§ EXERCISE BRIEF: In the listing below, locate the line containing "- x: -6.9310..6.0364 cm"; reproduce that line and all lines that follow it, unchanged.
=== Section Start ===
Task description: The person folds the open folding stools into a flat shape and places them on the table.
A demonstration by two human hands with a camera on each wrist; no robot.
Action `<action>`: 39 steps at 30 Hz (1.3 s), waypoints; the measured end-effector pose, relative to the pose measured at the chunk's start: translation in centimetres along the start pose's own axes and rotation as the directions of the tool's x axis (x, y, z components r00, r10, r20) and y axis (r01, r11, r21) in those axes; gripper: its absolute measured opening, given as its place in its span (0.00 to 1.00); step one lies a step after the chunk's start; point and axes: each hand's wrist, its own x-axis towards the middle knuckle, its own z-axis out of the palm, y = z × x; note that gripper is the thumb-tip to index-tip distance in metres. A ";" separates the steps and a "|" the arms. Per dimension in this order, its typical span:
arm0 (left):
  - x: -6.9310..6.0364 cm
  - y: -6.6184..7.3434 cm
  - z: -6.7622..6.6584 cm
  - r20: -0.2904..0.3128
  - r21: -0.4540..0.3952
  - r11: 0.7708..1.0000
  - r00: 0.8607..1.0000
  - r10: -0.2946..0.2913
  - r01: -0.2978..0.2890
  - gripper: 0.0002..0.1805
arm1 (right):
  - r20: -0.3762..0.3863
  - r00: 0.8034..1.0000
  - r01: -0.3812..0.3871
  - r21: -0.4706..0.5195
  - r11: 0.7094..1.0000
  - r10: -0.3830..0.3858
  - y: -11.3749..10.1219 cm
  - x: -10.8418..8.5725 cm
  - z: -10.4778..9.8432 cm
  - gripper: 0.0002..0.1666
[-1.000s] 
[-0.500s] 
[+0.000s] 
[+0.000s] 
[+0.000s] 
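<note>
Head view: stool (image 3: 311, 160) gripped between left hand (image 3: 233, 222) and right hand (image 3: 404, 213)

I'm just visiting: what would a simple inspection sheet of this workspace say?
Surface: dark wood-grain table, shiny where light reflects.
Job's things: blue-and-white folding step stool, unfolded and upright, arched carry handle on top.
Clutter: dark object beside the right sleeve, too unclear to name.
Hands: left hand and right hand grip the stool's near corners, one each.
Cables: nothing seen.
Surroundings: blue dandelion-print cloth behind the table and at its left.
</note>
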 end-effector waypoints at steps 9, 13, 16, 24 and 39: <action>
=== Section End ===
§ OUTPUT OF THE EXERCISE:
  - x: -6.9310..6.0364 cm
  - y: -6.6184..7.3434 cm
  - z: -6.7622..6.6584 cm
  - r20: -0.2904..0.3128
  - r21: -0.4540..0.3952
  - r11: 0.7708..1.0000
  - r00: 0.8607..1.0000
  - r10: -0.2946..0.2913
  - r01: -0.2978..0.2890
  - gripper: 0.0002..0.1805
arm1 (right):
  - r20: -0.3762..0.3863
  - r00: 0.8034..1.0000
  - r01: -0.3812..0.3871
  - r21: -0.4706..0.5195
  - r11: 0.7094..1.0000
  - r10: -0.3830..0.3858
  - y: -11.3749..10.1219 cm
  - x: -10.8418..8.5725 cm
  - z: -10.4778..9.8432 cm
  - gripper: 0.0002..0.1666
[-1.000s] 
[-0.500s] 
[+0.000s] 
[+0.000s] 
[+0.000s] 
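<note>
Head view: stool (image 3: 311, 160) gripped between left hand (image 3: 233, 222) and right hand (image 3: 404, 213)

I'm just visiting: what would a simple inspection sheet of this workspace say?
Surface: dark wood-grain table, shiny where light reflects.
Job's things: blue-and-white folding step stool, unfolded and upright, arched carry handle on top.
Clutter: dark object beside the right sleeve, too unclear to name.
Hands: left hand and right hand grip the stool's near corners, one each.
Cables: nothing seen.
Surroundings: blue dandelion-print cloth behind the table and at its left.
</note>
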 end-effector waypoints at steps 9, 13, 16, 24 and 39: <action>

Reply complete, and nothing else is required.